I didn't expect to get any answers from my medical tests today, but thankfully they didn't let me leave until they talked to me about what they found.
Everything is OK. When they told me that, I almost cried.
I can't tell you the absolute, pants wetting fear that I've lived through these past weeks. That probably sounds like a bit of an exaggeration, but it is not. Every moment my brain wasn't fully engaged elsewhere (and sometimes when it was) little thoughts would creep in that would scare me to death. Not really understanding much about what I might be facing, all I had was worst case scenario ideas to think of.
OK, so what happened is that I found a lump in my breast. It was sizable and completely new, and I had no idea what kind of thing it could be. I was going to ignore it and hope it would go away, but that seemed kind of stupid and dangerous of a thing to do. I'd had people in my family with breast cancer and to NOT get checked out felt fairly irresponsible. So I went to see a guy (I got a boob guy) hoping he could tell me it was nothing to worry about, but he couldn't tell what it was either. He said he was "pretty sure" it wasn't anything serious, but there were just a few things that kept him from being completely sure, so he sent me to have diagnostic tests done. Today I was scanned and ultrasounded, prodded and poked, and thankfully what they found couldn't be classified as cancerous.

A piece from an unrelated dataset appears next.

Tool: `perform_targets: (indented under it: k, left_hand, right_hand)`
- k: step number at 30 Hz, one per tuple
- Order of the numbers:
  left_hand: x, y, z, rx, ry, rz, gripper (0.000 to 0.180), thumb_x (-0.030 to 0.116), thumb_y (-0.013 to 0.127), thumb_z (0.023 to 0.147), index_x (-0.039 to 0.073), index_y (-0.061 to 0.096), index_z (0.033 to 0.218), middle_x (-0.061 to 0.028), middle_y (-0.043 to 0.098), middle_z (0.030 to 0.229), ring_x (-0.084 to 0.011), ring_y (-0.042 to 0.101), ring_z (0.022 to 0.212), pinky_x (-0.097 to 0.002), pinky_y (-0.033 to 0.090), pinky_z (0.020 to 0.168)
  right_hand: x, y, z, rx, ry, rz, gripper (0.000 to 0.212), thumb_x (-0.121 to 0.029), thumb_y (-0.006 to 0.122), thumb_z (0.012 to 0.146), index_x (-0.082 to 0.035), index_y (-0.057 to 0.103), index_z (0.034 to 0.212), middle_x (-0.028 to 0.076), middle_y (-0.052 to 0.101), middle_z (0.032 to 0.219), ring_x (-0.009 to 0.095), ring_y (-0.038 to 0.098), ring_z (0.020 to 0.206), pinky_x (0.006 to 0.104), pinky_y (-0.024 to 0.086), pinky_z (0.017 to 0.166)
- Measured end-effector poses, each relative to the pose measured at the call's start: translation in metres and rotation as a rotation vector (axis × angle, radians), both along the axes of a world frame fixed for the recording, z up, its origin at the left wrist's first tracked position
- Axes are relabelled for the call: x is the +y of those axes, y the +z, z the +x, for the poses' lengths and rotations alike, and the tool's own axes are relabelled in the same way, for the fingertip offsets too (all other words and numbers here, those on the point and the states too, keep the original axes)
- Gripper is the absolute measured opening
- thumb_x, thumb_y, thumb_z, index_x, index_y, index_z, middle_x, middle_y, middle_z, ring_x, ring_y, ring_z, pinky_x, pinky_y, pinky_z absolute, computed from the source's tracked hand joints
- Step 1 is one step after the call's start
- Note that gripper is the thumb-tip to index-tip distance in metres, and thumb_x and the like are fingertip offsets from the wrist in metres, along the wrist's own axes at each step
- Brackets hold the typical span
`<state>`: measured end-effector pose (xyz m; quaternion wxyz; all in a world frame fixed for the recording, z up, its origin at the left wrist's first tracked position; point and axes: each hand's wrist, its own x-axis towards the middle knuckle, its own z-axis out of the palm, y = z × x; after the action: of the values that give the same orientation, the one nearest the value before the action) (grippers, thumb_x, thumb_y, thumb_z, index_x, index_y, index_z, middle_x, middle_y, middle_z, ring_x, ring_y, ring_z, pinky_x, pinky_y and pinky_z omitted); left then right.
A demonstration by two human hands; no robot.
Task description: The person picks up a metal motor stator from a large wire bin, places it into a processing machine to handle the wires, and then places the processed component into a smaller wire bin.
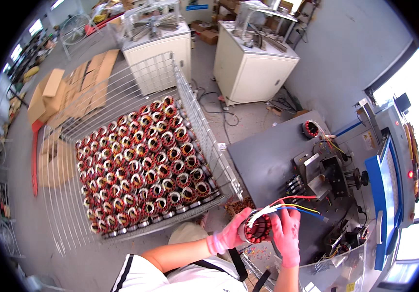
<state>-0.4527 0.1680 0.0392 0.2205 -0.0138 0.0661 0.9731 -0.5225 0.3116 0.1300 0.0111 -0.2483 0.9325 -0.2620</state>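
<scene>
In front of my body I hold a motor stator [259, 232], a metal ring with red windings inside. My left hand [231, 234], in a pink glove, is closed around its left side. My right hand [287, 236], also gloved in pink, grips its right side near the lead wires; some fingertips are hidden behind the wires. White-sleeved leads come off the stator's top and fan out to the right as red, yellow and blue wires [299, 208]. To the left, a wire cage [182, 80] holds rows of similar stators [146, 165].
A grey worktable [258, 148] on the right carries another stator [310, 129] and a black metal fixture [333, 175]. Beside it stands a machine with a blue-framed panel [383, 199]. Two white cabinets [255, 73] stand beyond, with cables [226, 114] across the floor. Flattened cardboard [90, 80] lies far left.
</scene>
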Motion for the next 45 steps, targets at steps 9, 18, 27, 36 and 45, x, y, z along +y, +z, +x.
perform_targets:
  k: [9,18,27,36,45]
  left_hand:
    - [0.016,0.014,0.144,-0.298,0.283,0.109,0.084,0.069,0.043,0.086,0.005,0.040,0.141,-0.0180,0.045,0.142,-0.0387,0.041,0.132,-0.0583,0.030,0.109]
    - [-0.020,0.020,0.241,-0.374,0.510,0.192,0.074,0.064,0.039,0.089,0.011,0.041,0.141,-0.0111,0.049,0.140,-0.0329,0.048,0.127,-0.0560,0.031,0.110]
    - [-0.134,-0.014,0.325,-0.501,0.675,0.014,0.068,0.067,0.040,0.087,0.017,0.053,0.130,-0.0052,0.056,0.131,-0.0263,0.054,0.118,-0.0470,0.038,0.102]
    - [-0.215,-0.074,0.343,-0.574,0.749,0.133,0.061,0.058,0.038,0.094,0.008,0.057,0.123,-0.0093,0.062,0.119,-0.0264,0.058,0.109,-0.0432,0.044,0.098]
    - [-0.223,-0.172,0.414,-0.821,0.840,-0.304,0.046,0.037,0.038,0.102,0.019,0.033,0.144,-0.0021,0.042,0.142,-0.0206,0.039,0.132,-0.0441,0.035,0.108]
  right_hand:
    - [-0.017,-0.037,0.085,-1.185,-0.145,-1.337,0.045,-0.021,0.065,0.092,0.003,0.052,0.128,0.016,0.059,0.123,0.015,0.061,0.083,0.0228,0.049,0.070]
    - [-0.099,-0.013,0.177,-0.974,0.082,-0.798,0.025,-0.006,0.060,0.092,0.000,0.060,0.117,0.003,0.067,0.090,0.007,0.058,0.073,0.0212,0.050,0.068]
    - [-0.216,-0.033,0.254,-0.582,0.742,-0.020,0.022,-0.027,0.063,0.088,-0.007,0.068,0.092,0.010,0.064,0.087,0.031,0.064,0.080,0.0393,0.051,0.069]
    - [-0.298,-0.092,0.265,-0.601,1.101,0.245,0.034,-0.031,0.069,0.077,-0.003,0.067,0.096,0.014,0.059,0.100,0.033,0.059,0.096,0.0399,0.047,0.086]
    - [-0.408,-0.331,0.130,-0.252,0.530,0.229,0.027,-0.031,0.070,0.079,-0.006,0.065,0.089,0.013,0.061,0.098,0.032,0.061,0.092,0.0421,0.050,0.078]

I have been so afraid, you guys. Seriously. I'd been practicing how I'd have to tell people I was sick, and wondering how bad it might get if I was. I was considering what kind of plans I'd have to make and Steve and I had many talks about how we'd handle it if it turned out to be cancer. I know that seems extreme, but when you are potentially staring that in the face, it's not easy to be 100% cool about everything. I feel like a weight has been lifted off of me.
So thank you for sending me your good vibes and your prayers, and the positive juju magumbo.